Steglich esterification of alcohol S2 (see SI, 60.0 mg, 0.0635 mmol) with cinnamic acid gave ester S3 (see SI, 41.0 mg, 60%) as a colorless syrup. Removal of TBS in S3 (39.0 mg, 0.036 mmol) using TBAF gave analogue 21 (20.2 mg, 66%) as a colorless syrup. ¹H NMR (400 MHz, CDCl₃). ¹H NMR (400 MHz, CDCl₃) δ 7.63, 7.62 (2d, J = 16.0 Hz, 1H, Ph-CH=CH-), 7.55–7.46 (m, 2H, 2 × ArH), 7.44–7.34 (m, 3H, 3 × ArH), 6.96–6.84 (m, 1H, Me-CH-C(Me)-C=O), 6.34, 6.33 (2d, J = 16.0 Hz, 1H, Ph-CH=CH-), 5.38, 5.29 (2t, J = 9.8 Hz, 1H, H-4-Glup), 5.20–5.00 (m, 2H, H-3-Glup, H-4-Fucp), 4.79–4.08 (m, 5H, H-1-Glup, H-1-Fucp, H-6-Glup, OH), 4.04–3.85 (m, 2H, H-3-Fucp, OH), 3.80–3.20 (m, 7H, H-2-Glup, H-5-Glup, H-2-Fucp, H-5-Fucp, -CH₂-CH-CH₂-, N(CH₃)CH₂), 3.05, 2.92 (2s, 3H, NCH₃), 2.86–2.52 (m, 4H, aglycone-CH₂), 2.18, 2.17 (2s, 3H, CH₃-C=O), 1.80–1.69 (m, 6H, CH₃-CH-C(CH₃)-C=O), 1.66–1.14 (m, 19H, H-6-Fucp, aglycone-CH₂), 0.94–0.85 (m, 3H, aglycone-CH₃). ¹³C NMR (100 MHz, CDCl₃) δ 172.4, 171.9, 171.8, 171.6, 171.6, 171.1, 169.4, 168.8, 165.4, 165.3, 146.2, 146.1, 140.4, 139.8, 134.0, 133.9, 130.7, 130.6, 128.9, 128.8, 128.3, 128.2, 127.6, 127.4, 116.7, 106.2, 106.0, 101.3, 100.8, 83.8, 83.7, 81.1, 80.4, 76.9, 75.8, 74.3, 72.9, 72.7(4), 72.6(8), 72.6, 72.4, 72.3, 68.9, 68.7, 67.6, 66.7, 62.1, 61.3, 49.3, 46.7, 35.2, 34.7, 34.6, 34.3, 33.9, 33.5, 31.9, 31.8, 30.6, 30.4, 28.2, 27.7, 27.3, 27.2, 26.5, 26.4, 25.5, 24.7, 24.0(9), 24.0(6), 22.7, 22.6, 20.9, 16.4, 16.3, 14.7, 14.6, 14.1(1), 14.1(0), 12.0, 11.9. HRMS (ESI) m/z calcd for C₄₄H₆₃NNaO₁₅ [M+Na]⁺ 868.4090, found 868.4095. Purity: 95.9%, t_R = 8.63 min.

Biological evaluation

The cytotoxicity of the analogues was evaluated using the fluorescent Alamar Blue or colorimetric MTT assay. The procedure for the Alamar Blue assay is shown below. The procedures for cell culture and the colorimetric MTT assay are described in the Supplementary data.

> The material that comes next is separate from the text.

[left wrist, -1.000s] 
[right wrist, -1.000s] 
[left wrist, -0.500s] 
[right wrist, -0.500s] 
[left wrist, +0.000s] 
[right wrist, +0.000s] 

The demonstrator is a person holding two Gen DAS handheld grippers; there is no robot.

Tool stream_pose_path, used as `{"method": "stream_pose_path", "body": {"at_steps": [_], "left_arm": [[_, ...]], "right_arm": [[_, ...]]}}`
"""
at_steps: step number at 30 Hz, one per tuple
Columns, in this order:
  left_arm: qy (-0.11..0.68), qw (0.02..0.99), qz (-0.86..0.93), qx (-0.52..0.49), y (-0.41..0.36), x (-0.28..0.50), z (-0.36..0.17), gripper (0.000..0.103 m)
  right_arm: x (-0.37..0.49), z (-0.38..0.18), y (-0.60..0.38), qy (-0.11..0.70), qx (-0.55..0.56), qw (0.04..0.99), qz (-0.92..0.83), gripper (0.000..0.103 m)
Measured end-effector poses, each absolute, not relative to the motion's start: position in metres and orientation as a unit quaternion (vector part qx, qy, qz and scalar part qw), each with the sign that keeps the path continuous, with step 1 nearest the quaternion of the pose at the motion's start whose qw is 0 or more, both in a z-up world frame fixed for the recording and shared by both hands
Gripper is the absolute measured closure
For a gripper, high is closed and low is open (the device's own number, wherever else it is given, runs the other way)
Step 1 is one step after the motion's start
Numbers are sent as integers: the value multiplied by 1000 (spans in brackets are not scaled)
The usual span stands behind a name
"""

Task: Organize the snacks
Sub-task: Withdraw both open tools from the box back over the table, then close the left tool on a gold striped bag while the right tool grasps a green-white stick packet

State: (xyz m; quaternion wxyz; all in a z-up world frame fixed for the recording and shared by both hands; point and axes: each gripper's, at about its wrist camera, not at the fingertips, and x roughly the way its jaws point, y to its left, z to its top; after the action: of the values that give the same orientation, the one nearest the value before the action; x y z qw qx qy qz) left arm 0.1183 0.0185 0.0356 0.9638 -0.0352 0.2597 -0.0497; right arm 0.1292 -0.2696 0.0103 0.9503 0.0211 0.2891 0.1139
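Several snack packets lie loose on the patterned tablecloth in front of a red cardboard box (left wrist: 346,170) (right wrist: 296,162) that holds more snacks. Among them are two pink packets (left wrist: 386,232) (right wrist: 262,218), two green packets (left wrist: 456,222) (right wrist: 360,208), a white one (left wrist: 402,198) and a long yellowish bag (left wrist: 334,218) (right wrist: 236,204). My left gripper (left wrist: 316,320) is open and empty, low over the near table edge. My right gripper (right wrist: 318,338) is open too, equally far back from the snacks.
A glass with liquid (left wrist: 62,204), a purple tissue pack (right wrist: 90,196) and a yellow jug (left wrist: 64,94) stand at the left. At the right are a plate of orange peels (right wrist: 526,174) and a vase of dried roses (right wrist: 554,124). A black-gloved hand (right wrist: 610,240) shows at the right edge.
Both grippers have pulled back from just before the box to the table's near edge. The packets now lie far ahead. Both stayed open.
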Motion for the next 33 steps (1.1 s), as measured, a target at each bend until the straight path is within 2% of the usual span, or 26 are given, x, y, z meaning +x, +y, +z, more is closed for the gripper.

Alamar Blue Cytotoxicity Assay

Counting of viable cells was performed before each experiment. Experiments were done in triplicate. First, 100 μL of cell suspension at the density of 50,000 cells/mL was seeded in a 96-well plate (5,000 cells/well), which was incubated at 37 °C in 5% CO₂ for 24 hours. The compounds were dissolved in DMSO (dimethyl sulfoxide) to make drug stocks (10 mM). The stock solutions were diluted with the complete DMEM/HIGH medium to make a series of gradient fresh working solutions right before each test. The highest amount of DMSO was controlled to be lower than 0.5%. Subsequently, the cells were treated with 100 μL of the freshly made gradient working solution in the total volume of 200 μL/well for 72 hours. After that, the media were discarded and 200 μL of the fresh complete medium containing 10% of AlamarBlue (resazurin) stock solution (3 mg/27.15mL) (5 mg/mL) was added to each well. The plate was then incubated at 37 °C in 5% CO₂ atmosphere for another 3 hours. Next, 180 μL of the medium was discarded from each well. The formed formazan crystals were dissolved with 180 μL of DMSO. Absorbance of formazan was detected by a microplate reader (BioTek Synergy H1) at excitation 580 nm with emission 620 nm as the reference wavelength. The percentage of viability compared to the negative control (DMSO-treated cells) was determined.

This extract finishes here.